Tuesday, March 23, 2010

Hope and Timing

Let me start by saying I wasn’t sure this would ever make it to the blog. It’s just not the type of thing one goes shooting off to strangers about, but the past few weeks have been nothing if not a lesson in opening up and trusting. Even sometimes to strangers. So bear with me, please as I share a little more than you may expect.

There is something in me that has ALWAYS wanted to be a mom. I’m not sure if it was the big sister in me that just needed someone to take care of, or if I was just born to nurture. But I have, for as long as I can remember, wanted so much to be a mother. In elementary school when asked what I wanted to be when I grew up, I said without hesitation, “a mommy.” And I meant it from the bottom of my teeny heart.

Now, as a woman who has no children of her own, who is surrounded by hoards of pregnant woman and newborn babies, and has this strong natural inclination to be a mom, I have a lot of hurt. Hurt for women in the same position as I, hurt for myself for not having a child yet, hurt for my husband for being forced to trek over these same fears and wants over and over with me, and then more hurt for myself again. I go through periods of time where I’m fine with not having children yet. I can handle it, I can enjoy my life as a wife and as a free-to-do-what-I-like woman, and I have faith that “it will happen when it happens” as so many people say. But other times… I cannot handle it, I can’t enjoy my life without children, and I assume it will never happen for me.

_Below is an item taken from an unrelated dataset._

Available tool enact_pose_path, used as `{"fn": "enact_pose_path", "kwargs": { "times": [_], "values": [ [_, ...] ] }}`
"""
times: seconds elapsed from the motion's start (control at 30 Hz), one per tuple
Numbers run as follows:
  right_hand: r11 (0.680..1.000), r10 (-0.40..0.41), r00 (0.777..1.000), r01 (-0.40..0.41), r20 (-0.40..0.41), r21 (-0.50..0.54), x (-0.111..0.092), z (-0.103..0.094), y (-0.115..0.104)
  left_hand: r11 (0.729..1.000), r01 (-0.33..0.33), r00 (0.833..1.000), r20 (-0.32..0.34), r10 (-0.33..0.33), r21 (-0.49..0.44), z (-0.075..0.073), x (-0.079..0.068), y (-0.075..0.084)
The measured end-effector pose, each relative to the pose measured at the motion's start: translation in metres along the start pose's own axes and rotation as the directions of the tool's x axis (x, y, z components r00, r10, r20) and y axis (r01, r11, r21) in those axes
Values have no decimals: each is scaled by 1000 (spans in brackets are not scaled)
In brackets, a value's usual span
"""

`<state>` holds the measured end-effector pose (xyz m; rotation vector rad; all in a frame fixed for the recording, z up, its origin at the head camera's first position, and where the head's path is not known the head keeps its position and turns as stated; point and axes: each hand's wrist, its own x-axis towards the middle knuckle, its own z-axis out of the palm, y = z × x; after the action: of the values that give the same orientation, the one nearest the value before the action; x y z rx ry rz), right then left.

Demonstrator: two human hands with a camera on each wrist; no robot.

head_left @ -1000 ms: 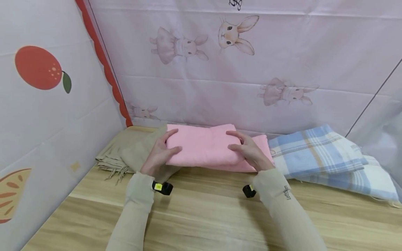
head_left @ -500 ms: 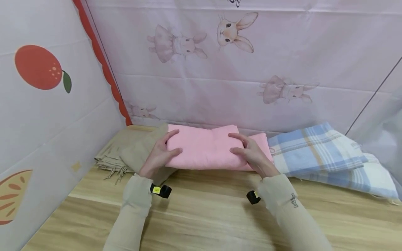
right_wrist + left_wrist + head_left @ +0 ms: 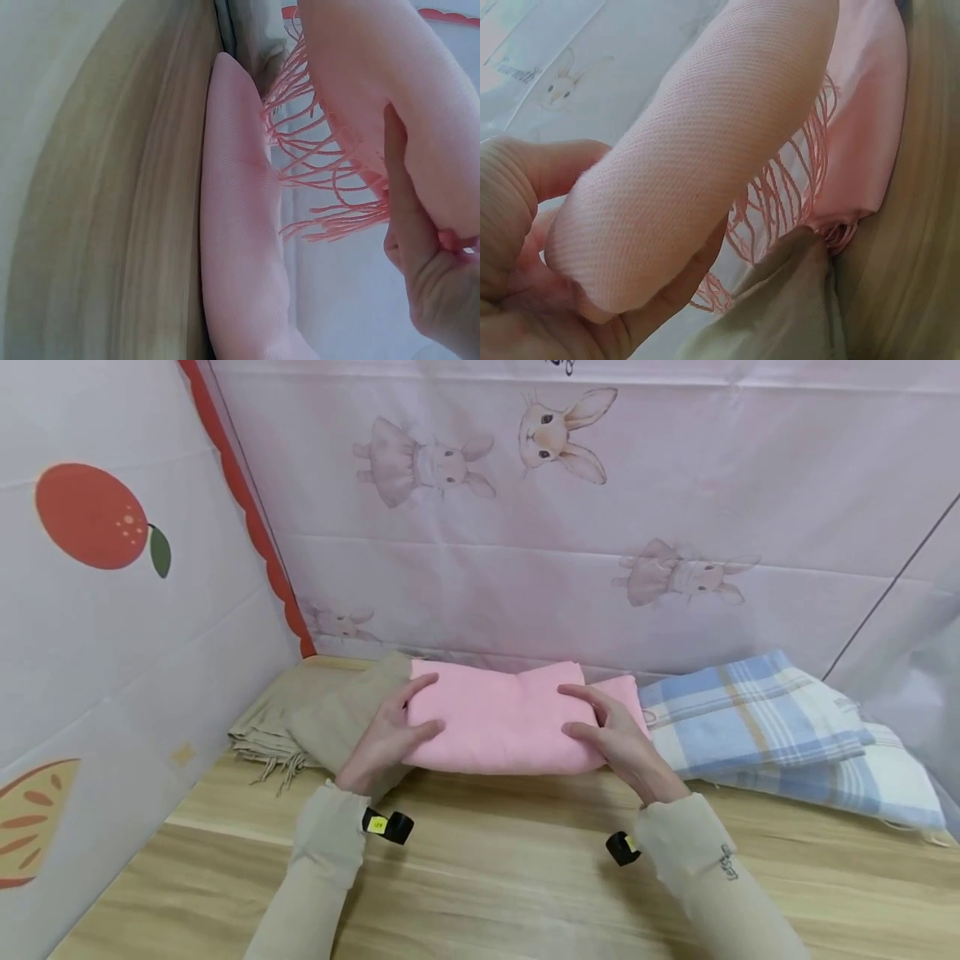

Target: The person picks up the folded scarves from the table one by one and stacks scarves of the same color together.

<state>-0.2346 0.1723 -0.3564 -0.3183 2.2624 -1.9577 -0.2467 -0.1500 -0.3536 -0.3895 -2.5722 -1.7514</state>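
Observation:
A folded pink scarf [image 3: 498,718] with pink fringe [image 3: 330,180] is held up off the wooden table between both hands. My left hand [image 3: 390,727] grips its left end, the thumb on the near side and fingers curling behind and under. At the right end my right hand [image 3: 618,731] pinches the scarf in the same way; the right wrist view shows a finger pressed into the cloth. Below and behind it a second folded pink scarf [image 3: 240,210] lies on the table, mostly hidden in the head view except for its right corner.
Left of the pink scarves lies a folded beige scarf [image 3: 322,710] with fringe. On the right are blue and white plaid scarves [image 3: 757,718], one overlapping another. A rabbit-print curtain [image 3: 480,568] rises behind the wooden table [image 3: 495,868], and a fruit-print sheet [image 3: 150,652] stands at left.
Both hands have shifted slightly to the right and toward the person with the held pink scarf. It now covers more of the pink scarf below. The grip looks the same.

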Motion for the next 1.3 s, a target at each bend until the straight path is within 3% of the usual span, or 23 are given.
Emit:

Dave and I have been trying to get pregnant for a while now. Long enough that I have grown concerned, but not so long that I’ve seen a doctor. We’ve got time. I know that. And kind, thoughtful people keep reminding me of that. But I’m still here waiting and hurting.
Sunday afternoon in the car on my way to a meeting about our trip to Haiti, I was stressed beyond measure with planning and worry and financial concerns and being late and I just wanted to crawl back into bed and forget that the day had ever begun. But it had, and I was in the middle of it. So I just took care of things as they came. I wasn’t thinking about “my trip to Haiti” at all, I was thinking about the heat of the room, the stress I was under, the tasks ahead. I sat down at the end of a long black table in an office surrounded by the 30 other people who are heading to Haiti with me. Slides were flicking past, one after the other, depicting the children I’m going to meet in just 2 weeks. The babies. The babies that want so very much to have mothers, but don’t. The babies who live 24 hours a day in white rooms full of cribs because the last home they had crumbled to bits in a natural disaster, and the home before that was crumbling in a completely different way. The babies who need me to hold them, and feed them, and love them. And maybe I needed that too. I was filled with such an overwhelming hurt again. Not that I didn’t have my own baby to hold, but that these babies didn’t have their mothers to hold them, and how much worse that must be.

I’m not saying that being a childless mother isn’t hard. I’m not saying that it’s not important, because it is so hard and so important. But being a motherless child… I cannot even imagine. And through my hurt, I was also filled with fear. What if I can’t help these kids they way they need to be helped, what if I decide I want to adopt them – we can’t afford that, what if my heart is softening to adoption because I will not ever conceive a child, what if, what if, what if. And more slides ticked past. And more fears ticked past. And more smiles, and more cribs, and more tiny hands and feet, and more opportunities for me to let go of my stress and my fears and remember why I’m going on this trip in the first place. People are hurting everywhere. If I can make a difference in that world of hurt, I am certainly going to try. That may mean being uncomfortable, and being punched in the gut with others’ hurts, but maybe God’s timing and His compassion is so much greater than mine.

2 comments:

The Hagens said...

thanks once again for being willing to open up and share your heart. Your transparency allows this sister in law to feel like she really knows you even though I live on the other side of the world. Know that we have been praying since you shared with us at Christmas time and will continue to do so. Our hearts are with you both as you make this trip and wait on Him in all things. Love you!

rachel said...

wow, I had no idea! what an honor to see your heart. I can't imagine the deep well He will fill up for you in Haiti, and all that love waiting to be given and received... beautiful. Beautiful writing, too!